» Task description: Please transcribe the data below in full. Omit any picture you find in it.
+ + + + +
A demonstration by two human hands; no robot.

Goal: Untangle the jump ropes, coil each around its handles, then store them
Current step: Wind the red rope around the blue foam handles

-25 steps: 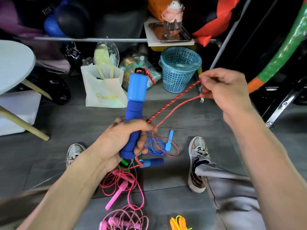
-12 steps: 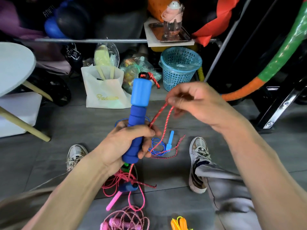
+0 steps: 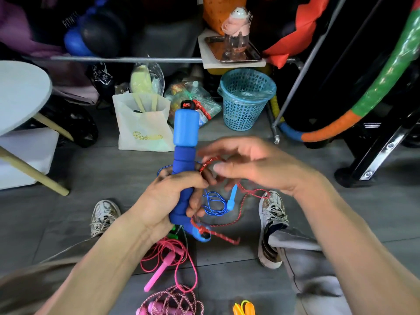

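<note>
**Red rope going onto the blue handles, most ropes still loose**

The left hand [image 3: 168, 201] has a closed grip around the blue handles [image 3: 184, 155], holding them upright above the floor, with its thumb pressing a strand of the red speckled rope [image 3: 210, 162] against the foam. The right hand [image 3: 254, 164] sits just beside the handles; its fingers are loosely curled over the red rope, but motion blur makes it hard to say whether they pinch the strand or only guide it, so that grip cannot be told for certain.

From the hands the red rope drops in a loose loop past the right shoe [image 3: 271, 214] and returns to the lower end of the handles, where a second blue handle end [image 3: 201, 235] and a knotted bit of red cord hang. A short red length also comes out of the black cap at the top.

Judging by this, the task is early: the red rope looks freed from the others and its coiling is barely begun, with few if any turns visible on the handles. Storing has not started.

On the floor [image 3: 68, 212] lie a thin blue rope [image 3: 216, 203] with a pale blue handle, a bright pink rope [image 3: 168, 262] with a pink handle sprawled in loops, a pink-and-white twisted rope [image 3: 175, 301] bundled at the bottom edge, and an orange-yellow rope [image 3: 244, 308] partly out of view. The pink and thin blue ropes still need coiling.
</note>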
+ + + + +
» Result for this task:
A demonstration by two human hands; no robot.

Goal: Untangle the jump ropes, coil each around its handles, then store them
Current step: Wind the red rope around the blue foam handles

-25 steps: 
-12 steps: 
+0 steps: 

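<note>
**Red rope going onto the blue handles, most ropes still loose**

The left hand [image 3: 168, 201] has a closed grip around the blue handles [image 3: 184, 155], holding them upright above the floor, with its thumb pressing a strand of the red speckled rope [image 3: 210, 162] against the foam. The right hand [image 3: 254, 164] sits just beside the handles; its fingers are loosely curled over the red rope, but motion blur makes it hard to say whether they pinch the strand or only guide it, so that grip cannot be told for certain.

From the hands the red rope drops in a loose loop past the right shoe [image 3: 271, 214] and returns to the lower end of the handles, where a second blue handle end [image 3: 201, 235] and a knotted bit of red cord hang. A short red length also comes out of the black cap at the top.

Judging by this, the task is early: the red rope looks freed from the others and its coiling is barely begun, with few if any turns visible on the handles. Storing has not started.

On the floor [image 3: 68, 212] lie a thin blue rope [image 3: 216, 203] with a pale blue handle, a bright pink rope [image 3: 168, 262] with a pink handle sprawled in loops, a pink-and-white twisted rope [image 3: 175, 301] bundled at the bottom edge, and an orange-yellow rope [image 3: 244, 308] partly out of view. The pink and thin blue ropes still need coiling.
</note>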

Nothing remains to be added to the answer.